**Exercise prompt:** Which lines of the records below contain the word "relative"? Report each of them in full.

**Provided records:**

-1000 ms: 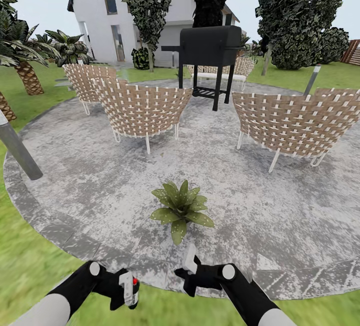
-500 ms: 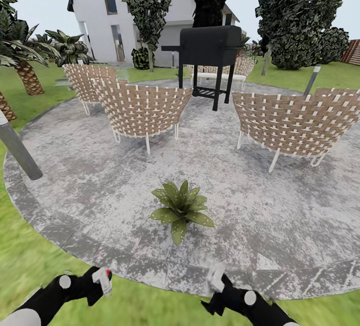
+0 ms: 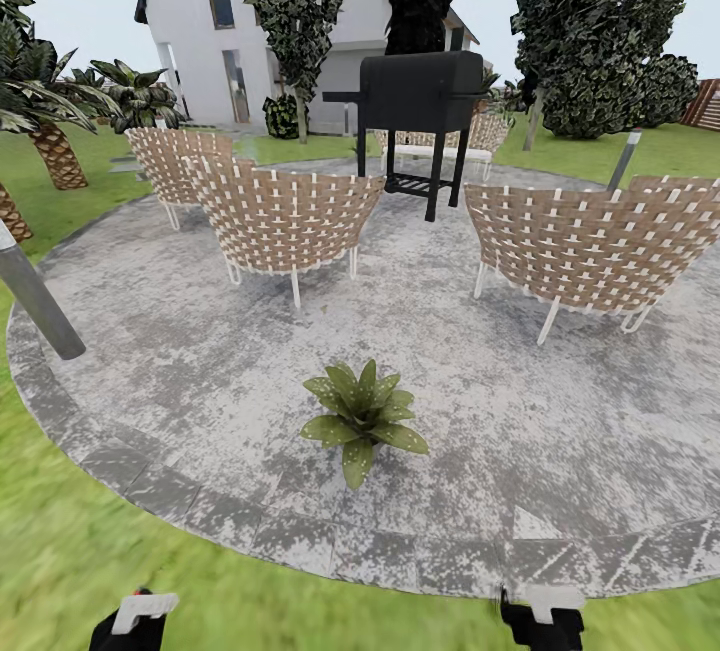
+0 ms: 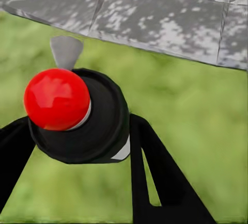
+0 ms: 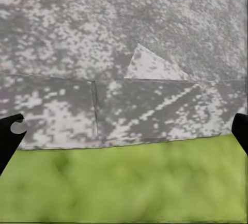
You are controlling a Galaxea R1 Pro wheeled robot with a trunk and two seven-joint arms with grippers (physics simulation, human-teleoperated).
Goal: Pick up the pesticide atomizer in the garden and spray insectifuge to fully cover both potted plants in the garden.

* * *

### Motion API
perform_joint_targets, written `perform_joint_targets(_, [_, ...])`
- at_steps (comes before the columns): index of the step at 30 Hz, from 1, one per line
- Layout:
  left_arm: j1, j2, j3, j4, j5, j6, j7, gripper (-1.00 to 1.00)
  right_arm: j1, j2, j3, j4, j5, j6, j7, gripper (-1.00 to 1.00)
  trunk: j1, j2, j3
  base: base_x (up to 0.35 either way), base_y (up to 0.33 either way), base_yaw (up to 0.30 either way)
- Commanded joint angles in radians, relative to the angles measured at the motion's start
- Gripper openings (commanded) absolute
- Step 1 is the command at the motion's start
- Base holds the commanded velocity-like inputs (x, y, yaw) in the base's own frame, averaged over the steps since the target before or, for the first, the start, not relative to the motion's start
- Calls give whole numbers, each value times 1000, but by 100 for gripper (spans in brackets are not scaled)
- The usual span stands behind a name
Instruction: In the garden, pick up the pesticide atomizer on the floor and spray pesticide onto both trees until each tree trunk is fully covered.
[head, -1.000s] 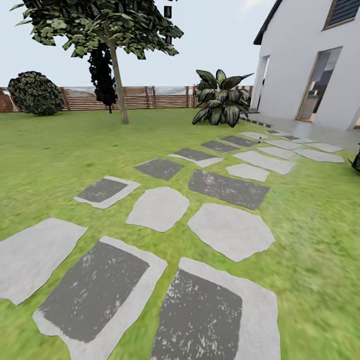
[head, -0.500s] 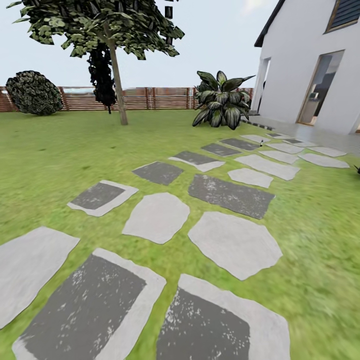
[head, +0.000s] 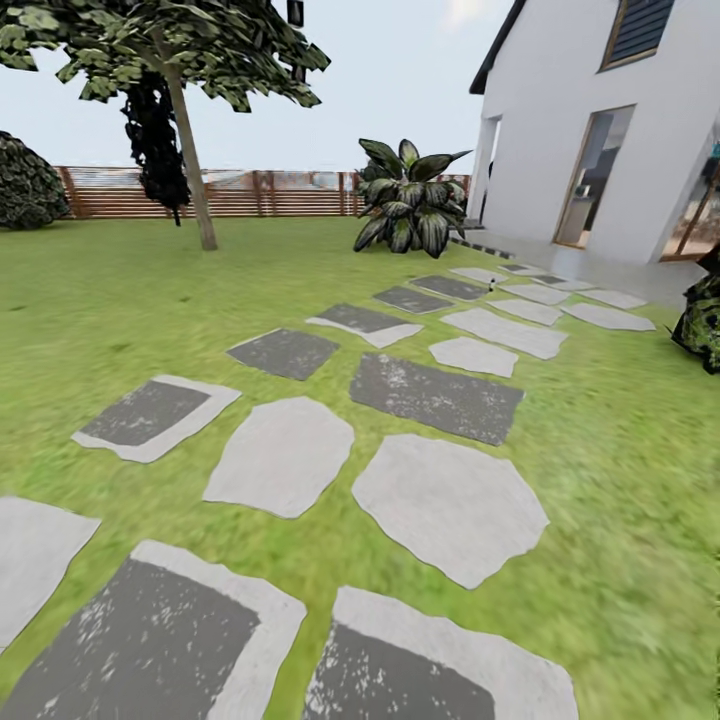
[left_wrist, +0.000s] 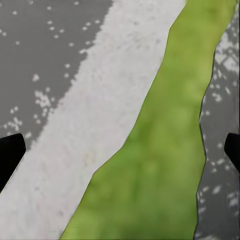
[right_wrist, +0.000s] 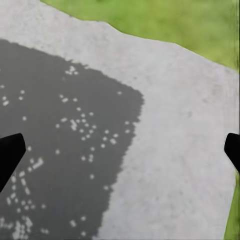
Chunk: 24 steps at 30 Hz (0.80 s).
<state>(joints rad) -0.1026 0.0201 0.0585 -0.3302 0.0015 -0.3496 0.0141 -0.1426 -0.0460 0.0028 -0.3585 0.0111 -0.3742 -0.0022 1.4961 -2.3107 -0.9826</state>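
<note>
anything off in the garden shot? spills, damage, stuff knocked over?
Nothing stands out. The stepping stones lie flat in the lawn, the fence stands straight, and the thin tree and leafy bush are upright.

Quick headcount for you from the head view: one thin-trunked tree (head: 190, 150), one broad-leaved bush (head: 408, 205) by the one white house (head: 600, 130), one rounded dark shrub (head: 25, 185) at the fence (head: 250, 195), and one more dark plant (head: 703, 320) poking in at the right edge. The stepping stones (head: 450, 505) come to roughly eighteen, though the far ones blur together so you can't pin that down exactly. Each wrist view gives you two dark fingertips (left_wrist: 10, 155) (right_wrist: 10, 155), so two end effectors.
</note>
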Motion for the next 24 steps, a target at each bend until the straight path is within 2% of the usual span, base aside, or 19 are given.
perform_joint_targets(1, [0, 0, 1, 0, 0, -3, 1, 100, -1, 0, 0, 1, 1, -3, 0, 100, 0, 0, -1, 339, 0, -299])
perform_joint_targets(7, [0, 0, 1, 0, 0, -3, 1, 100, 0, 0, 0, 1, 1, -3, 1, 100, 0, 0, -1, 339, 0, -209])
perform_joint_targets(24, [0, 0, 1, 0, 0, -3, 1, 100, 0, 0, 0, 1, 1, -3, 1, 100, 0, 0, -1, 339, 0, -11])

**Written answer:**
- Commanded joint angles in radians, relative to the angles measured at the motion's start
- Base holds the commanded velocity-like inputs (x, y, yaw) in the base's own frame, averaged over the steps since the target before or, for the first, the start, not relative to the motion's start

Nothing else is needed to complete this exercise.